Ken Skates statement in full:

“When I took up this role, I set my team three priorities: to listen, to work in partnership and to make change happen where it is needed. 

“On 20mph, we have started that listening. I have been clear in all my conversations that we will put communities at the heart of our thinking and that we will listen to the voices of all citizens. 

“As I set out in the Senedd last week, there is growing consensus on safe speeds in communities that we can build from. 

“The Welsh Government continues to believe that 20mph is the right speed limit in places such as near schools, hospitals, nurseries, community centres, play areas and in built-up residential areas. This is particularly the case when children and vulnerable people are in close contact with traffic. 

“The principal objective of the policy is to enable people to feel safer in their communities through reducing collisions. What I am doing now is listening to what people want for the roads in their communities, and pressing ahead with refining the policy and getting the right speed on the right roads. 

“To achieve this, we are initiating a number of actions.

“The first element of my approach is to have a genuine programme of listening to people. Between now and July we will listen to citizens; to bus drivers, emergency services, the police, to young people, vulnerable people, to businesses and to councillors in county, and town and community councils, in order to understand their perspectives on road safety in residential areas.
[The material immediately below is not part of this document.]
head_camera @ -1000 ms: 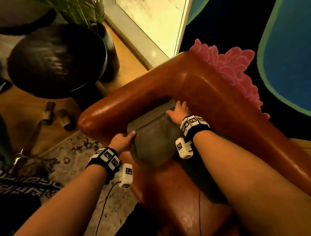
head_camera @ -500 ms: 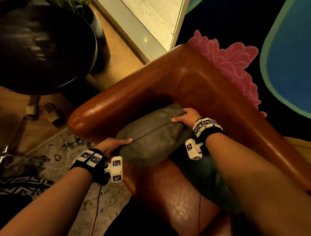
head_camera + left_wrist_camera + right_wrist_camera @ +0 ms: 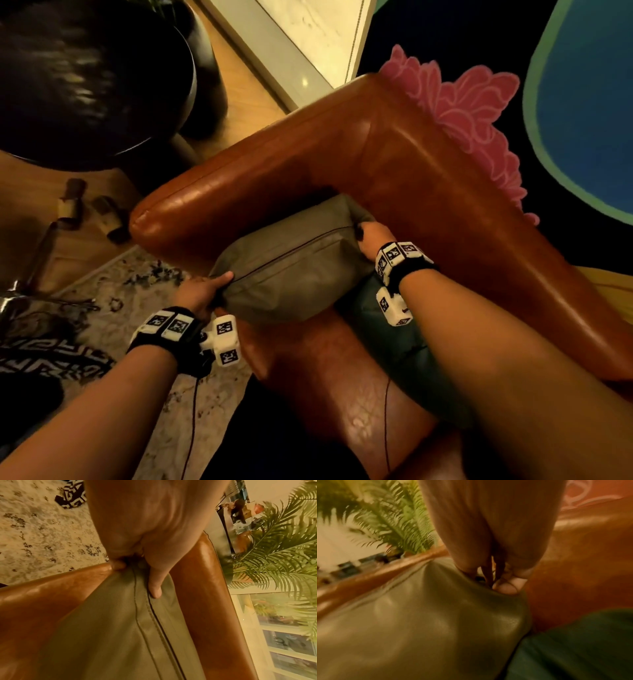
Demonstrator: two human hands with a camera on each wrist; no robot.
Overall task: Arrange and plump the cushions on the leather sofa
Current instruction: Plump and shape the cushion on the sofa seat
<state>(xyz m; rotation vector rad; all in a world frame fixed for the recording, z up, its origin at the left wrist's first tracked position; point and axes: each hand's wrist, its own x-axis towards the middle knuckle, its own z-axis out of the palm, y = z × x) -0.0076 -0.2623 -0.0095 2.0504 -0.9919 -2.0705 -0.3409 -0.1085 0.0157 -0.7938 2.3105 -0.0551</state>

“In the last week I have met leaders and lead transport members from every local authority across Wales to reinforce my commitment to work with them as the decision-makers over speed limits on most roads. I am pleased that all have agreed to work in partnership with me in the coming weeks and months. 
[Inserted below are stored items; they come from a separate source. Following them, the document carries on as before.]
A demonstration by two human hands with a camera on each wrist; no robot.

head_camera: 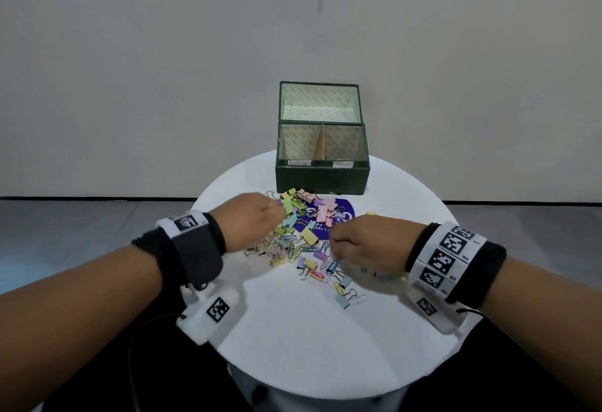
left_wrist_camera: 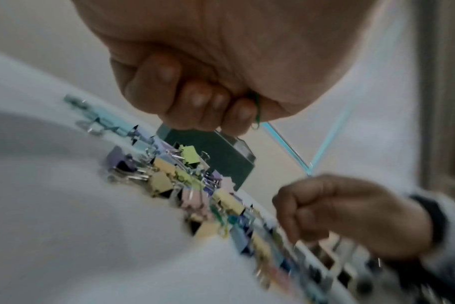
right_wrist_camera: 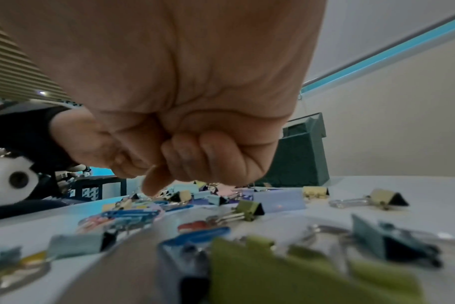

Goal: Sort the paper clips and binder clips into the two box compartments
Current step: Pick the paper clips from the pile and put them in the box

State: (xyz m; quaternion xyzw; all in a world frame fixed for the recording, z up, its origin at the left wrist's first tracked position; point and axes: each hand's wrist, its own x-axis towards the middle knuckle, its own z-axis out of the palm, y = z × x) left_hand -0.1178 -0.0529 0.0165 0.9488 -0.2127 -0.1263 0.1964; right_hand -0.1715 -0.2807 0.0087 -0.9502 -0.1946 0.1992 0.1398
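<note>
My forearms are bare. My left wrist wears a black and grey band under a white marker strip; my right wrist wears black cuffs, a white strip of square-coded tags between.

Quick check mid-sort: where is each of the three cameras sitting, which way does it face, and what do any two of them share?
Head: above, facing forward and down at the table, clip pile and box; both forearms show.
Left wrist: under the left hand, whose curled fingers pinch a green paper clip; right hand beyond.
Right wrist: low over the table, under the right hand's curled fingers.
All three share the box and pile.
</note>
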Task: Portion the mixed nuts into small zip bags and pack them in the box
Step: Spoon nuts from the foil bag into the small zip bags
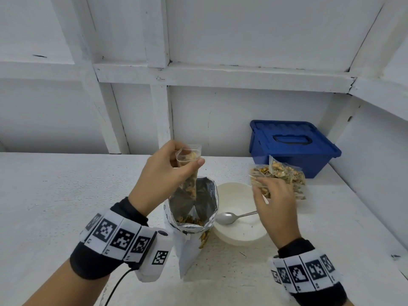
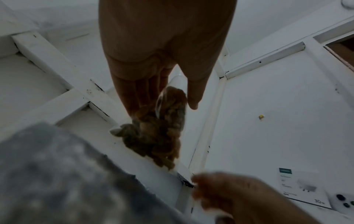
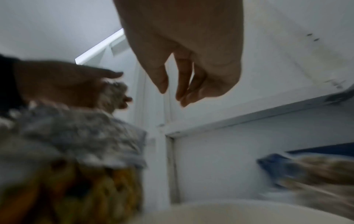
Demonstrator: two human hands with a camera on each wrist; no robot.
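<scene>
Head view, centre of frame: the left hand [image 1: 167,171] pinches a small zip bag [image 1: 189,171] of mixed nuts near its top, fingers and thumb curled round it, its lower tip hanging above the open foil nut pouch [image 1: 194,208]. Right of centre, the right hand [image 1: 273,202] hangs over the white bowl [image 1: 240,235] and spoon [image 1: 229,217], fingers loosely bent, gripping nothing. Filled bags [image 1: 284,175] lie beyond it, before the closed blue box [image 1: 293,146] at right.

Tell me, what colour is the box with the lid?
Blue box, clearest in the head view.
</scene>
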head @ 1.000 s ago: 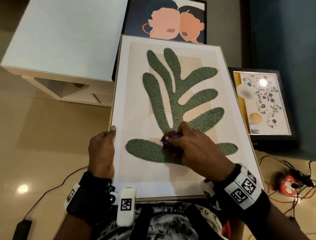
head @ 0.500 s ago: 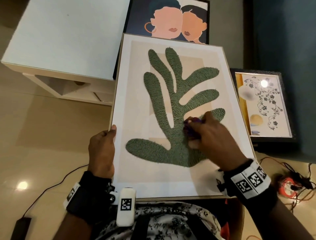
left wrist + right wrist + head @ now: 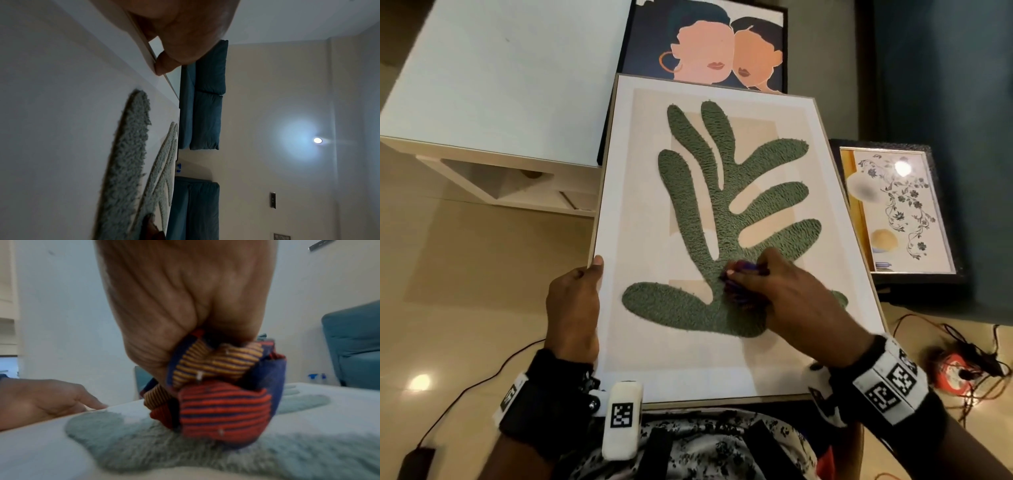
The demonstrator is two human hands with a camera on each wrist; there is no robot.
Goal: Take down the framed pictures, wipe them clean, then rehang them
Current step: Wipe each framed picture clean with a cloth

“The second element of my plan is to work in partnership with key bodies to prepare the ground for change. 

“Councils are already looking at local roads where changes might be needed. As part of our listening programme, I will encourage people to get in touch with their local council to tell them where they think 20mph should be targeted. 
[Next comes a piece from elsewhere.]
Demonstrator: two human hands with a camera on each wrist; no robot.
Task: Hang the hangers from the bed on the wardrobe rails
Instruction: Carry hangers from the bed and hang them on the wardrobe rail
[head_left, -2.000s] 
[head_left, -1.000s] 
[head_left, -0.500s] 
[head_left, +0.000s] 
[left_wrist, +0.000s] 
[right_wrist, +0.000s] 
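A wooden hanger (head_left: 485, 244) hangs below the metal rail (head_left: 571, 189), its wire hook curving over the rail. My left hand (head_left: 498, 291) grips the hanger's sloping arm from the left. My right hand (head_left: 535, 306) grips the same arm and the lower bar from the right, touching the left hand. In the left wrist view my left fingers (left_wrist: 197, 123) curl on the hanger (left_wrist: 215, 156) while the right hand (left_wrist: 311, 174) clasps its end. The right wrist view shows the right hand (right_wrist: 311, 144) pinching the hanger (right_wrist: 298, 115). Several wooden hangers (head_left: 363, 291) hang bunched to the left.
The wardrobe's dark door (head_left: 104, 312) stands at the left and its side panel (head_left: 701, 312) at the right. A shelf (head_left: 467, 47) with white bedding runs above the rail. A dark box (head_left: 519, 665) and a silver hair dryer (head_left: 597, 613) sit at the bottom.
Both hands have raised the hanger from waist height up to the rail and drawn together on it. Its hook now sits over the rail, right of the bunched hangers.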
“Information on how you can do this will be available on the Welsh Government website. I will also work with town and community councils to make sure their voices are a part of this national conversation.

“Alongside this, the Welsh Government will revise its exceptions guidance, again by working in partnership with councils. 

“I am pleased to inform Members today that my officials have asked the existing external review to bring their work to a rapid conclusion. I expect to receive their final report within the next few weeks, and I will publish it as soon as possible.

“I will then publish revised exceptions guidance by the summer. This will allow for local authorities to better target 20mph on appropriate roads. I am delighted to report today that in order to support that process, we will draw on advice from the County Surveyors Society, who will also be available to provide advice and support on changes to all local authorities. Ultimately the decision rests with the highway authority.

“The third element is to then deliver the necessary changes on the ground. Once local authorities have worked with communities and new guidance is finalised, highway authorities will be able to commence the process of adjusting speed limits on relevant roads. I expect this process to begin from September. 

“Ultimately, the degree of change in each of our 22 local authority areas will not be determined by me and the Welsh Government, but by the public and councils as the highway authority for most residential roads. 

“And let me be clear on another important point that’s emerged through my engagement with Council leaders this week. 

“I absolutely recognise the range of pressures facing our partners in local government, and this Government is committed to ensuring they have the resources they need to implement changes. We will not expect councils, who are facing difficult financial pressures, to cover the cost of adjusting routes back to 30mph.

“To summarise; we will listen, work in partnership with councils and support delivery of targeted change on the ground.”